* **Task instructions**: Every line below between the line holding "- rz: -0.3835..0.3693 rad" and the line holding "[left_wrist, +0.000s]", inclusive, should be repeated exactly, and all other lines omitted.

(Excerpts from a dataset)
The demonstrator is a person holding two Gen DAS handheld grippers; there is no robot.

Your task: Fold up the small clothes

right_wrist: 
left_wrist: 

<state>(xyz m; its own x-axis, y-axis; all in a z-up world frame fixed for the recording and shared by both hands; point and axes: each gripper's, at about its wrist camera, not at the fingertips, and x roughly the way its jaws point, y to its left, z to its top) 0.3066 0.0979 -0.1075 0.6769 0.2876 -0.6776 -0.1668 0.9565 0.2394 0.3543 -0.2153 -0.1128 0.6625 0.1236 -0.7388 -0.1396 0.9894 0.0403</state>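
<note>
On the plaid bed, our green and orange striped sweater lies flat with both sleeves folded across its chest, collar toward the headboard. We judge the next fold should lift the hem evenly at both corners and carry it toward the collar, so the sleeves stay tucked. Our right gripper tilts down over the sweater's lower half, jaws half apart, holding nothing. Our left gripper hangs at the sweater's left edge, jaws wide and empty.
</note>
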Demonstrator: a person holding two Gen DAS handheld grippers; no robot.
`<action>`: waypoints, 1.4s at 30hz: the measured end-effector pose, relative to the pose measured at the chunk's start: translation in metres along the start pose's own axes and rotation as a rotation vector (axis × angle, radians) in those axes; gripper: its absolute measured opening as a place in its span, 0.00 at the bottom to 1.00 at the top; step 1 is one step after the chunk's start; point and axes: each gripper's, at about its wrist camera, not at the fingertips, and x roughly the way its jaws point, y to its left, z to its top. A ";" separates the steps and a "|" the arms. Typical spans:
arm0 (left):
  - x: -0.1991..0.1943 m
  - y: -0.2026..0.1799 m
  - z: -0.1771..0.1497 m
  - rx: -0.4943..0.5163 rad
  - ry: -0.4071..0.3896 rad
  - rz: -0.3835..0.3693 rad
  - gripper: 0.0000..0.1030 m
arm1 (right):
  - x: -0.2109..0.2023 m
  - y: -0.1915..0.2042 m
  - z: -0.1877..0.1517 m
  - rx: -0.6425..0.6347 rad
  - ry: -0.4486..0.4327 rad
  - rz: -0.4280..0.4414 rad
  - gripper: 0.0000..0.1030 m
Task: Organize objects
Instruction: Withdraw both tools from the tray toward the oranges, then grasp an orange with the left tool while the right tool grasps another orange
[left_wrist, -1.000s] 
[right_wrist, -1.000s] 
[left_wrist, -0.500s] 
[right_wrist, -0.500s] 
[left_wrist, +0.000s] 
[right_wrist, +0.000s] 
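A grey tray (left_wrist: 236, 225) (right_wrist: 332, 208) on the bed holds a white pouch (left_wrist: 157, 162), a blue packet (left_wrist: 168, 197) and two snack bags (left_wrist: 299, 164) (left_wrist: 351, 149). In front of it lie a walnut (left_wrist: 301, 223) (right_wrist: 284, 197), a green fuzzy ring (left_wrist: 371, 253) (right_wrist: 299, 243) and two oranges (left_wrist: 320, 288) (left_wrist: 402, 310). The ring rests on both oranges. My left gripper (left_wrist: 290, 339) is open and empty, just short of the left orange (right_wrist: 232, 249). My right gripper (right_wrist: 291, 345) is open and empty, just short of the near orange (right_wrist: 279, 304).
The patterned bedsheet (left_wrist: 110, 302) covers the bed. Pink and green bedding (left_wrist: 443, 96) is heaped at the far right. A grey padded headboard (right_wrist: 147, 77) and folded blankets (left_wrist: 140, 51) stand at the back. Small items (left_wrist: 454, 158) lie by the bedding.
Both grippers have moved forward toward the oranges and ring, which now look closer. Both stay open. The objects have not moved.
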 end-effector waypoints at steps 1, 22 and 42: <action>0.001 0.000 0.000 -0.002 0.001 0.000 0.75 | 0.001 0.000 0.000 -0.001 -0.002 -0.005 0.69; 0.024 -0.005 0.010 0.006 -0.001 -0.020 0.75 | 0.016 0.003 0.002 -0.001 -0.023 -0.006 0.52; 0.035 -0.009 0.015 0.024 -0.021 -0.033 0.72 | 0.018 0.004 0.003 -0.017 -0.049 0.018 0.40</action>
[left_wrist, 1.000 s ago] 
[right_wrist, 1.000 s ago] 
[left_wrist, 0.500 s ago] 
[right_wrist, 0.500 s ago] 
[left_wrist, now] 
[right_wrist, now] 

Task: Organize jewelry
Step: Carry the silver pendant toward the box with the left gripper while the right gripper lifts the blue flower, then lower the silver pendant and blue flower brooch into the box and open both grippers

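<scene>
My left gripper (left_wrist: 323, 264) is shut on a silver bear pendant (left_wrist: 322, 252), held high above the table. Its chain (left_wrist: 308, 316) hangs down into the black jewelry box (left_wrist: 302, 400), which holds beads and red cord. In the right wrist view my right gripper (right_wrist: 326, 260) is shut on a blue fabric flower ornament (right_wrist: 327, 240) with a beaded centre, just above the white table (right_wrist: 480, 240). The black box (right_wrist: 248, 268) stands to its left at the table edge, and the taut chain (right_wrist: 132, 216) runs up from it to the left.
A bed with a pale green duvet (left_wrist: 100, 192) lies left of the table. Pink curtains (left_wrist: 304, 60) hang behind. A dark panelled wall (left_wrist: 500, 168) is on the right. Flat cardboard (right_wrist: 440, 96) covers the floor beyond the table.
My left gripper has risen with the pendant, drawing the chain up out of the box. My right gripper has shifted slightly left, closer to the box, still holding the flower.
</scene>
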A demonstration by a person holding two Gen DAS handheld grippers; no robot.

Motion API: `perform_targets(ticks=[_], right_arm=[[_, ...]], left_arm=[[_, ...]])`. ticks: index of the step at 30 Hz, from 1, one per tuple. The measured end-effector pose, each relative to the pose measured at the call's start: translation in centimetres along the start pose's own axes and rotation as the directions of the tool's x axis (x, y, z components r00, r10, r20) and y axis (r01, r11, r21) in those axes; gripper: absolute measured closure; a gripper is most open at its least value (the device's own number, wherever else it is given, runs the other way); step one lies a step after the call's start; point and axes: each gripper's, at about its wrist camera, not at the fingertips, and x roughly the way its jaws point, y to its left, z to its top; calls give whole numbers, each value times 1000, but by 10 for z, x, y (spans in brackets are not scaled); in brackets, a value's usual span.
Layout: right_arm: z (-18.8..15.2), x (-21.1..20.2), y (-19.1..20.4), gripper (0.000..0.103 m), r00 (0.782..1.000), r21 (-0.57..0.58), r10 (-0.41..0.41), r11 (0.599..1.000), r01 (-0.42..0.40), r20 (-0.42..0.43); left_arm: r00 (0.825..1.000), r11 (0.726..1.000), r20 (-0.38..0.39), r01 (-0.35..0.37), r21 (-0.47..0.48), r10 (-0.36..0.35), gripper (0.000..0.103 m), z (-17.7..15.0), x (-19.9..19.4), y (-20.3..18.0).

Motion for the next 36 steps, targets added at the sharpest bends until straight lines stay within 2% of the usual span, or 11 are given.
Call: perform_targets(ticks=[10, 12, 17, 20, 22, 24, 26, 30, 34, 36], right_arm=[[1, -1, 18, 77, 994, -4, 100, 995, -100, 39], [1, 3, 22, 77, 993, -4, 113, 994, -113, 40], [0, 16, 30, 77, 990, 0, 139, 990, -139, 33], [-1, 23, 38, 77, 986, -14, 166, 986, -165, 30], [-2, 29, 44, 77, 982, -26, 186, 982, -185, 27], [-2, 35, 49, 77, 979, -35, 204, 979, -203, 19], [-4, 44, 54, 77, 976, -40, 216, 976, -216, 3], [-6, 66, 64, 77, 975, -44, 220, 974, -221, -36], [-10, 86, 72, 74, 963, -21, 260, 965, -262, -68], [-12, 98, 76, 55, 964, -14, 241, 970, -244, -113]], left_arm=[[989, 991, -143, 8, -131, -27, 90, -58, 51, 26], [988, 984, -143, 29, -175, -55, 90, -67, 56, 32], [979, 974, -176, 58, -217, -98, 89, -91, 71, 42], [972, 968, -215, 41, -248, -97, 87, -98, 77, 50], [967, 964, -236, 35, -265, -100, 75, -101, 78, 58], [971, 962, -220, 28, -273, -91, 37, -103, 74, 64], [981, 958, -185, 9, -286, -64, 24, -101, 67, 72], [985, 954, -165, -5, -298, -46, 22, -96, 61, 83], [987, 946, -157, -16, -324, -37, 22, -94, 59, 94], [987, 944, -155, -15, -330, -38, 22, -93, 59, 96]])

* **Answer to the problem**:
  - rz: -0.3835..0.3693 rad
  - gripper: 0.0000..0.1030 m
arm1 (right):
  - x: -0.2109..0.2023 m
  - y: -0.1915..0.2042 m
  - z: -0.1877..0.1517 m
  - rx: -0.6425..0.6347 rad
  - ry: -0.4486..0.4327 rad
  - rz: -0.4280..0.4414 rad
  - gripper: 0.0000..0.1030 m
Task: Organize objects
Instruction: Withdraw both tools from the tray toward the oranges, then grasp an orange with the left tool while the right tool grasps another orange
[left_wrist, -1.000s] 
[right_wrist, -1.000s] 
[left_wrist, -0.500s] 
[right_wrist, -0.500s] 
[left_wrist, +0.000s] 

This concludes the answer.